Remember that semester – or hell, semesters (plural)– in undergrad…during finals week…with 4 tests in a row.  You know.  That week where you didn’t really shower or sleep or brush your hair.  Where you considered pitching a tent in the library and hooking up an intravenous food supply so you didn’t have to waste time eating.  And then you finally took your last chemistry exam, but it was so difficult that you walked out in tears and called your mom, blabbering something about dropping out of college and teaching English in China (no? just me? alright then.)

I think graduate school can be like that all the time.  But I don’t want it to be.  I like to shower and eat solid foods.

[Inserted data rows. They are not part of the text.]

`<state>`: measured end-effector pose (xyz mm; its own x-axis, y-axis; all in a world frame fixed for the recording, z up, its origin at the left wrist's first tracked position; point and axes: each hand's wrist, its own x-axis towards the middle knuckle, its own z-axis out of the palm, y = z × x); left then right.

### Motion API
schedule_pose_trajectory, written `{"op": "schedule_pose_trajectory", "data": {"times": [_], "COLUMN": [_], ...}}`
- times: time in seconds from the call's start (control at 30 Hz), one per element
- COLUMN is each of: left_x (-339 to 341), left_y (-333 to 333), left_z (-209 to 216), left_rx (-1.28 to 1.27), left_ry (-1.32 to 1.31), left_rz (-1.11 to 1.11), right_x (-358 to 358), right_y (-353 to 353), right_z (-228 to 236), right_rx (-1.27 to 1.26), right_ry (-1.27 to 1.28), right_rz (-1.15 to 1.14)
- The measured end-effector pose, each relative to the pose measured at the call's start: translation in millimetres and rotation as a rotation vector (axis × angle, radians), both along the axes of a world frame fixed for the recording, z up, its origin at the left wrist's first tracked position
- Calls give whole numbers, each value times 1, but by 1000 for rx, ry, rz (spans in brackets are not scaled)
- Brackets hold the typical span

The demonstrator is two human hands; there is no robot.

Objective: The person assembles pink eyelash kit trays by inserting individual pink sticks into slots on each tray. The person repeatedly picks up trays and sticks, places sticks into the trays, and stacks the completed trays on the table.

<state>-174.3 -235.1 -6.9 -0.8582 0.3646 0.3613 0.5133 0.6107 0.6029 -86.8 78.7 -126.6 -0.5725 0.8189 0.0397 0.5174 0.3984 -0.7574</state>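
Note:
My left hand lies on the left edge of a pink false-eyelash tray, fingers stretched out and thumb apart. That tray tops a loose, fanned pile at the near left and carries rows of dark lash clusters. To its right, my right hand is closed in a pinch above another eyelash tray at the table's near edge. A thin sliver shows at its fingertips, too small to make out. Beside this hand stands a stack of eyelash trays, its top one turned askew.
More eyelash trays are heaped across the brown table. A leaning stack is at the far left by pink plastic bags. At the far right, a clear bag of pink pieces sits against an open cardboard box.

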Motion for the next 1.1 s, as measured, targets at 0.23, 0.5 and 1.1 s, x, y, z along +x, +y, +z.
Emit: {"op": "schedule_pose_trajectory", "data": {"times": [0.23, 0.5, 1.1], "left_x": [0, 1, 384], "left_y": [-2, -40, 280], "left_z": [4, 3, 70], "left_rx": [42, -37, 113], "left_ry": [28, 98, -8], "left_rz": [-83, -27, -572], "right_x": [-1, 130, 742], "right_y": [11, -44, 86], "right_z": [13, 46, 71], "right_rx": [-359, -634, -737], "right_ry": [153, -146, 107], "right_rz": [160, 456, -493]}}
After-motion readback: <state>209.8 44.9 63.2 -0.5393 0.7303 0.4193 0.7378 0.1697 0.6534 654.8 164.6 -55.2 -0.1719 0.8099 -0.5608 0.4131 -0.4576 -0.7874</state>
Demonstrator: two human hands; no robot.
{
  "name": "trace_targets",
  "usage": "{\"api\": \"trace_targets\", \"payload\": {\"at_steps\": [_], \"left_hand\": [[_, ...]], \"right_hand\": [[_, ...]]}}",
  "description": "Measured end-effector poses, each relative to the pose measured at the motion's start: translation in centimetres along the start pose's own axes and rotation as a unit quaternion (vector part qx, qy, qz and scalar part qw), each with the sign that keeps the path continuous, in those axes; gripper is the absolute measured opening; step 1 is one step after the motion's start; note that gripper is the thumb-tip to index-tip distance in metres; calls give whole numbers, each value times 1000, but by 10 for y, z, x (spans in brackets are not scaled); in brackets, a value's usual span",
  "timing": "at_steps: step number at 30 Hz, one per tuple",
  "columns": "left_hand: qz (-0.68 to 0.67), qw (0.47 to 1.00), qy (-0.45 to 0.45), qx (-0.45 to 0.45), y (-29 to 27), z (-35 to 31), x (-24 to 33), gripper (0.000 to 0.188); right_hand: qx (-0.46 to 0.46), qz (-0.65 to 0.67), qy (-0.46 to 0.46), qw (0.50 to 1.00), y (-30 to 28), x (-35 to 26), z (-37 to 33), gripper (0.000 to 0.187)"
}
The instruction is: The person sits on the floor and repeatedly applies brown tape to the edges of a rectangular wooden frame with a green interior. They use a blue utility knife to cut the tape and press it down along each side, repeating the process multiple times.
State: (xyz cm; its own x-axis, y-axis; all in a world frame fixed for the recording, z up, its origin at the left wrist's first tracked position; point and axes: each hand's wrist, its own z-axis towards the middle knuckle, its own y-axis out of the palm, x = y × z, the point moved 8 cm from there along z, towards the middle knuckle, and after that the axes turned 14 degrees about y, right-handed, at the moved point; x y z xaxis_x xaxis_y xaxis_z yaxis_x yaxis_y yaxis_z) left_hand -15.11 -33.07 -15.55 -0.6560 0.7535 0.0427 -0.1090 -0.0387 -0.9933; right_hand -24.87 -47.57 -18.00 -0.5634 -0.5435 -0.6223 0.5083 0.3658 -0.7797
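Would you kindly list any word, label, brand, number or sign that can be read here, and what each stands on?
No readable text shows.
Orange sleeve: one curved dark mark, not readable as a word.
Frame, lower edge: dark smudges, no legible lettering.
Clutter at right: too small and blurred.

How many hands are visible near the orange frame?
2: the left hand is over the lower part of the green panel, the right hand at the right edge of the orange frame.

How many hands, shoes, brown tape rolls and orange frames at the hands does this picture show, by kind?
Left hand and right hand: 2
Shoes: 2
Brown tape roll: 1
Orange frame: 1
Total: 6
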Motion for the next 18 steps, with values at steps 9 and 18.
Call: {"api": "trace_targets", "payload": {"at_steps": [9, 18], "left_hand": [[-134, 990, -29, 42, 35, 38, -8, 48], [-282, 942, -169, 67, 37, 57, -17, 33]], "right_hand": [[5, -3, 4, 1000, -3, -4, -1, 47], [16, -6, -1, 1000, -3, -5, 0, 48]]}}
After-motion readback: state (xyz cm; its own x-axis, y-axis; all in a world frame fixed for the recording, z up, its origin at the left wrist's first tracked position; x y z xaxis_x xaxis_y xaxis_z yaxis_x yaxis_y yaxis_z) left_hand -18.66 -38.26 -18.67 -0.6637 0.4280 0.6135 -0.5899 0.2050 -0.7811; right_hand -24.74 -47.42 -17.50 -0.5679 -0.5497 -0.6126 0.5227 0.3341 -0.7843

My point is that things can get crazy pretty fast.  I’m 2 weeks in, and I already feel the rush: the reading, the projects, the research, the shadowing, the meetings, the clinics, the thesis, the board exams.  I’ve been busy, my friends, and while I got all excited to sit down and write, I maturely decided that my medical genetics text should trump wordpress.

So basically this a pre-post before I post about the exciting stuff.  Fine, you caught me; this is the lazy man’s post where I post about future posting.

But I do have exciting things to report, and I’ll eventually get the good stuff on m&g.  I recently conducted a phone and skype interview with genetic counselors doing amazing work, both in the states and abroad.  Against all better judgment, I did make a land-line call to Australia to get some insight into what’s going on across the world.  (Mom, I know you’re reading this.  Relax.  I’ll pick up the phone tab.)  I hope to eventually transcribe those interviews and share what I learned.

In addition, I started clinical observations in the pediatric clinic. Very elementary work done on my part, but at least I got some patient interaction.  I’ll also try to do some future posts about the history of genetic counseling, which we recently learned about, as well as interesting small-talk among my classmates – Lance Armstrong, testicular cancer, and celebrity scandals.

There’s also been discussion about some of us doing direct-to-consumer genetic testing through 23andme. The jury is still out as to whether I want my own results!

There’s so much to say, really, but so little coffee.  Plus, a girl’s got to take some time to drive back to undergrad for football season.

I shall leave you with one of my favorite genetics quotes:

We share 51% of our genes with yeast and 98% with chimpanzees – it is not genetics that makes us human.